-- Exercise material follows --

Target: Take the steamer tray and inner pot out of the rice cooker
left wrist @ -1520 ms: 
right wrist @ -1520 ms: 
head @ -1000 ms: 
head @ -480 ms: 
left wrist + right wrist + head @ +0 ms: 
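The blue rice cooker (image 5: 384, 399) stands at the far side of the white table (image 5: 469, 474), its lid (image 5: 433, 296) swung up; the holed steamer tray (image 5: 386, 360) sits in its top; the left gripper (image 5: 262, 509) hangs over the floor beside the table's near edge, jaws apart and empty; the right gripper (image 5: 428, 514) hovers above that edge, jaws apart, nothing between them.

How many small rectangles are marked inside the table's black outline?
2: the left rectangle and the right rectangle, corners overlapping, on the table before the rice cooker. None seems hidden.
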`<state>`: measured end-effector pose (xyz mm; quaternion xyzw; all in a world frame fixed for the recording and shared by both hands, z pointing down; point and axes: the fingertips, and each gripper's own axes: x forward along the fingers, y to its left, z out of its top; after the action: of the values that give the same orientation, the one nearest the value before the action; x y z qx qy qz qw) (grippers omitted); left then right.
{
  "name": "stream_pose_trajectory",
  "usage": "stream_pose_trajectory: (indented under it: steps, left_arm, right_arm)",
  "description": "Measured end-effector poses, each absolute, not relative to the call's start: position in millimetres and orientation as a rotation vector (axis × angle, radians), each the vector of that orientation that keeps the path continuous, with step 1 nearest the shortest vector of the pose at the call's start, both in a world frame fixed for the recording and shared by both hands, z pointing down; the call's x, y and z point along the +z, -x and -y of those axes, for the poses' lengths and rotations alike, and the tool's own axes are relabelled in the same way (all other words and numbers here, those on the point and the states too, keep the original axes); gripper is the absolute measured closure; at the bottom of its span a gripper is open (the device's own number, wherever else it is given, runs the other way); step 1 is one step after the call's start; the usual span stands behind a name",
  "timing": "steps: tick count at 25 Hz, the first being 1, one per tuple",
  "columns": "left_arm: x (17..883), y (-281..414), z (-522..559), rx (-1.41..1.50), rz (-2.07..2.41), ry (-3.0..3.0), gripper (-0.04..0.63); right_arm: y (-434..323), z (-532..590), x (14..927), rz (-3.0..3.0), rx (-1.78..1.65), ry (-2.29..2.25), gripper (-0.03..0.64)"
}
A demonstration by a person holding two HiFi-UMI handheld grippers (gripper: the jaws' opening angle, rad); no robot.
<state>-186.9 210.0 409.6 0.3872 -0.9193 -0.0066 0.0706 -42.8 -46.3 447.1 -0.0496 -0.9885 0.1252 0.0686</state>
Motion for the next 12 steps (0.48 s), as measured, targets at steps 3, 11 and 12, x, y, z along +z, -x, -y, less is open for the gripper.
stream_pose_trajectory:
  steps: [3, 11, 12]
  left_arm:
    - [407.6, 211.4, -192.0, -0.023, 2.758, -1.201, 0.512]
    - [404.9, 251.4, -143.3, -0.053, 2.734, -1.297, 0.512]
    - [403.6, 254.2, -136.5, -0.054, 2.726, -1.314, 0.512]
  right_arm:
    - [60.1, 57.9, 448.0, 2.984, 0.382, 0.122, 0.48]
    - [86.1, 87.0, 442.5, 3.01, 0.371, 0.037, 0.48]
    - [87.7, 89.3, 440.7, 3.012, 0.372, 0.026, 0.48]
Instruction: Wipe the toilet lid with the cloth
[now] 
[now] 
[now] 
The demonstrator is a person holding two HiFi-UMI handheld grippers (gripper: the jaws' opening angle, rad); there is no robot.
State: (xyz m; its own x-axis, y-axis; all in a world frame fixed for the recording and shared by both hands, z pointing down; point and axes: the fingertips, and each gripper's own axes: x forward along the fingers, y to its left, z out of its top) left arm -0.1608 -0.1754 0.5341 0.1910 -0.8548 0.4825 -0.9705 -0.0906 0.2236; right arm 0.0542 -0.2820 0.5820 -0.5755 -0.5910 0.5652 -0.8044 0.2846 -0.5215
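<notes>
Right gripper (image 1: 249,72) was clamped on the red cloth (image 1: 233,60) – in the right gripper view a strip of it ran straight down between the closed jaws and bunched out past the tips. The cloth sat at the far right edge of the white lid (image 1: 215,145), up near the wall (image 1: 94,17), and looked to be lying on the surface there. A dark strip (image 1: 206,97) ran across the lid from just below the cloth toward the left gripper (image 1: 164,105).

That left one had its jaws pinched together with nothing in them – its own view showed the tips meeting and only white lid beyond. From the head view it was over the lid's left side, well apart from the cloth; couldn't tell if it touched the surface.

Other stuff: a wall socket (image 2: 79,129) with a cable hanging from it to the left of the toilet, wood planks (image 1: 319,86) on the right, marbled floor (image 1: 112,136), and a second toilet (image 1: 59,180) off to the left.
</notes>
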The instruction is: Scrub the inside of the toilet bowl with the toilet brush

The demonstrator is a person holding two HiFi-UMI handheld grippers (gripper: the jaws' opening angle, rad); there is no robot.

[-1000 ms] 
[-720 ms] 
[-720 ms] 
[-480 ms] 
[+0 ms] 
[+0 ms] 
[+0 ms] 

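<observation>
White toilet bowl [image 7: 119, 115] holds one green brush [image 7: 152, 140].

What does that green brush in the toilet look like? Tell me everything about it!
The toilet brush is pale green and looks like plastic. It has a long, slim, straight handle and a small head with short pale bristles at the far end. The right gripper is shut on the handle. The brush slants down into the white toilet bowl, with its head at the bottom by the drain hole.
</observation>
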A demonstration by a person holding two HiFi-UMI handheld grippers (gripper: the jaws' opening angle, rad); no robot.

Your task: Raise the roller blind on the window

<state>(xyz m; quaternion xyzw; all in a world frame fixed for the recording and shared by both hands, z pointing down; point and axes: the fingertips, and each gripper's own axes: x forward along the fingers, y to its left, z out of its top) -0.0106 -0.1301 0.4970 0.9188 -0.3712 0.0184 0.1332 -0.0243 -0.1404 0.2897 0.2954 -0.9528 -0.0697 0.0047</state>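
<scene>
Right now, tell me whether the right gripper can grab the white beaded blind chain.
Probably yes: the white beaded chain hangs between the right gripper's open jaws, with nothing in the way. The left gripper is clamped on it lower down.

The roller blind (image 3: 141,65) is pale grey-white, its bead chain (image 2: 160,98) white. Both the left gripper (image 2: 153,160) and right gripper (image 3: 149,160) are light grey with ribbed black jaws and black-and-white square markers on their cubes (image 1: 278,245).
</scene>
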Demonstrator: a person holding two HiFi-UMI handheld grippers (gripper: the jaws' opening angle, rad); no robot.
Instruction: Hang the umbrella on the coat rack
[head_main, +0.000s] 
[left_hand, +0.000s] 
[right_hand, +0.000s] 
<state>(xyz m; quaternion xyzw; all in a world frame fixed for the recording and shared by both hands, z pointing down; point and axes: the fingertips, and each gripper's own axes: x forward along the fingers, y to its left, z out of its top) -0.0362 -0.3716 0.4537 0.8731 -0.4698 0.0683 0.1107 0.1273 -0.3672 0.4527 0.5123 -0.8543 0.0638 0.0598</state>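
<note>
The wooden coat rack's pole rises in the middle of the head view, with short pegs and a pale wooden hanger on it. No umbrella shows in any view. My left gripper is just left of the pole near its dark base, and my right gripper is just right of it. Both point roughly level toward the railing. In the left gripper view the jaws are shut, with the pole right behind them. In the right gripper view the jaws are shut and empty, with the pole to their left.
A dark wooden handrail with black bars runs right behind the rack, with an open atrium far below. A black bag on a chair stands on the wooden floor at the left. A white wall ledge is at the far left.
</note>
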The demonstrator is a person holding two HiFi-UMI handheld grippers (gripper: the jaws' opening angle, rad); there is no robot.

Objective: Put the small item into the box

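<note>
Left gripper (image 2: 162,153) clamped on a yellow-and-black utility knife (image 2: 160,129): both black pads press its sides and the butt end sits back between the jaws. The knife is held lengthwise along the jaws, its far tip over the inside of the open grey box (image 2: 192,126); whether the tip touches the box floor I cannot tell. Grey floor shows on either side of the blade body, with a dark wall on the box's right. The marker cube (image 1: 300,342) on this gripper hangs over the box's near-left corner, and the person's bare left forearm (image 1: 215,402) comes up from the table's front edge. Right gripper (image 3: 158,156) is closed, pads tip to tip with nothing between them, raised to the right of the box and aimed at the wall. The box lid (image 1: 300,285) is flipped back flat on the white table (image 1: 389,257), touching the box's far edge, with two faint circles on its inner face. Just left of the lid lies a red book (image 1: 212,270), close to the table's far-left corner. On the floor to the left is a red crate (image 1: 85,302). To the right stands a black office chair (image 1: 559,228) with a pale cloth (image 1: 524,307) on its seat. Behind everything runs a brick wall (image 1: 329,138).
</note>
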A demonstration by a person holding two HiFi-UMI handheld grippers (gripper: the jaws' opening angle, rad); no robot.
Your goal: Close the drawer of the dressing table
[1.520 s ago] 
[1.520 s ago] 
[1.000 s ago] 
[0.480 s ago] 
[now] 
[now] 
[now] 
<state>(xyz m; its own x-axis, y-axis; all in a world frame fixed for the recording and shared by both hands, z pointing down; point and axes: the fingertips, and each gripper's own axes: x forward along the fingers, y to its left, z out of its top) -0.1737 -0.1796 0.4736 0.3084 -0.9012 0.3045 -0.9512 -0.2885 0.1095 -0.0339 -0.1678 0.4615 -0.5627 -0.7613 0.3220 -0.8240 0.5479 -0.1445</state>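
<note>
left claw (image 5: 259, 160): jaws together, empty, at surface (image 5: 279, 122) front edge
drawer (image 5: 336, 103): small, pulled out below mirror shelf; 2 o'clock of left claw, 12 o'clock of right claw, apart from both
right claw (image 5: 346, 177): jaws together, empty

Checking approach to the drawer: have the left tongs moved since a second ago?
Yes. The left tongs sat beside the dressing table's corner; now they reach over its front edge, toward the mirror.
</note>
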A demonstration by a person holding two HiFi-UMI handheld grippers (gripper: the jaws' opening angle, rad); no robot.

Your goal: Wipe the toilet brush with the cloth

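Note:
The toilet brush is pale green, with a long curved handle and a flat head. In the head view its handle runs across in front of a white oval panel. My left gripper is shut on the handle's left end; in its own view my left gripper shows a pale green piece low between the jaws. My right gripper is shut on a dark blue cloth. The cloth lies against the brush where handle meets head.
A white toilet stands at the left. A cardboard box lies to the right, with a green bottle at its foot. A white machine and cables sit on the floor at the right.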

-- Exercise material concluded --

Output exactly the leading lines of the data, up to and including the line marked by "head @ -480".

Answer to this task —
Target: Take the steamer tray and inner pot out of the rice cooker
left wrist @ -1520 ms: 
right wrist @ -1520 ms: 
head @ -1000 ms: 
head @ -480 ms: 

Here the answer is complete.